Could you output the entries that follow exactly, omitting any pictures they contain?

*** GIVEN INFORMATION ***

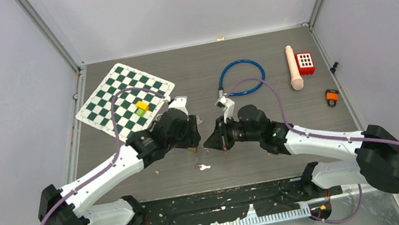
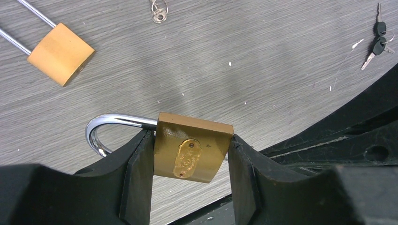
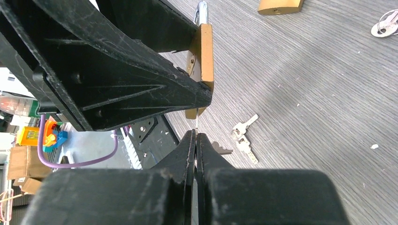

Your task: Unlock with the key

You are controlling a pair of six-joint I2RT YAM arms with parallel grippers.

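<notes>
A brass padlock (image 2: 193, 147) with a chrome shackle (image 2: 101, 129) hangs above the table, and my left gripper (image 2: 191, 154) is shut on its two sides. In the right wrist view the padlock (image 3: 202, 61) shows edge-on, its bottom facing my right gripper (image 3: 195, 137). That gripper is shut on a thin silver key (image 3: 196, 123), seen edge-on. The key's blade reaches up to the padlock's underside; whether it sits in the keyhole is hidden. In the top view the left gripper (image 1: 191, 133) and the right gripper (image 1: 214, 139) meet nose to nose at the table's middle.
A second brass padlock (image 2: 61, 54) with a long shackle lies on the table, with a key ring (image 2: 158, 11) and black-headed keys (image 2: 378, 40) nearby. Loose silver keys (image 1: 203, 166) lie below the grippers. A chessboard (image 1: 120, 92), blue cable loop (image 1: 242, 76), wooden peg (image 1: 294, 67) and red block (image 1: 305, 62) sit farther back.
</notes>
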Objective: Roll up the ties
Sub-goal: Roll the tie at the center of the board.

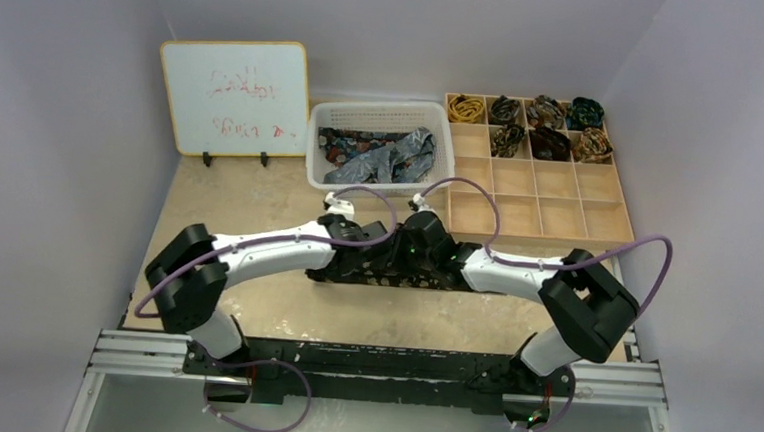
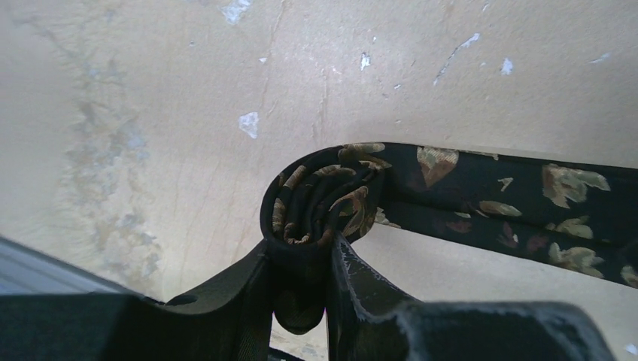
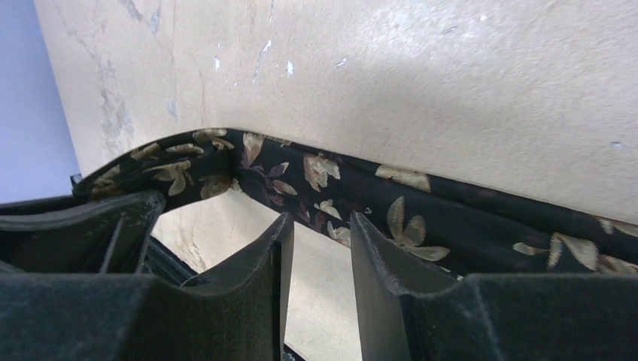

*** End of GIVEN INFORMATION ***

→ PROBLEM SOLUTION
Your task: Unlock with the key

You are controlling a pair of six-joint I2RT YAM arms with parallel grippers.

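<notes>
A brass padlock (image 2: 193, 147) with a chrome shackle (image 2: 101, 129) hangs above the table, and my left gripper (image 2: 191, 154) is shut on its two sides. In the right wrist view the padlock (image 3: 202, 61) shows edge-on, its bottom facing my right gripper (image 3: 195, 137). That gripper is shut on a thin silver key (image 3: 196, 123), seen edge-on. The key's blade reaches up to the padlock's underside; whether it sits in the keyhole is hidden. In the top view the left gripper (image 1: 191, 133) and the right gripper (image 1: 214, 139) meet nose to nose at the table's middle.
A second brass padlock (image 2: 61, 54) with a long shackle lies on the table, with a key ring (image 2: 158, 11) and black-headed keys (image 2: 378, 40) nearby. Loose silver keys (image 1: 203, 166) lie below the grippers. A chessboard (image 1: 120, 92), blue cable loop (image 1: 242, 76), wooden peg (image 1: 294, 67) and red block (image 1: 305, 62) sit farther back.
</notes>
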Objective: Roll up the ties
Sub-goal: Roll the tie at the center of the board.

The exercise is fully answered.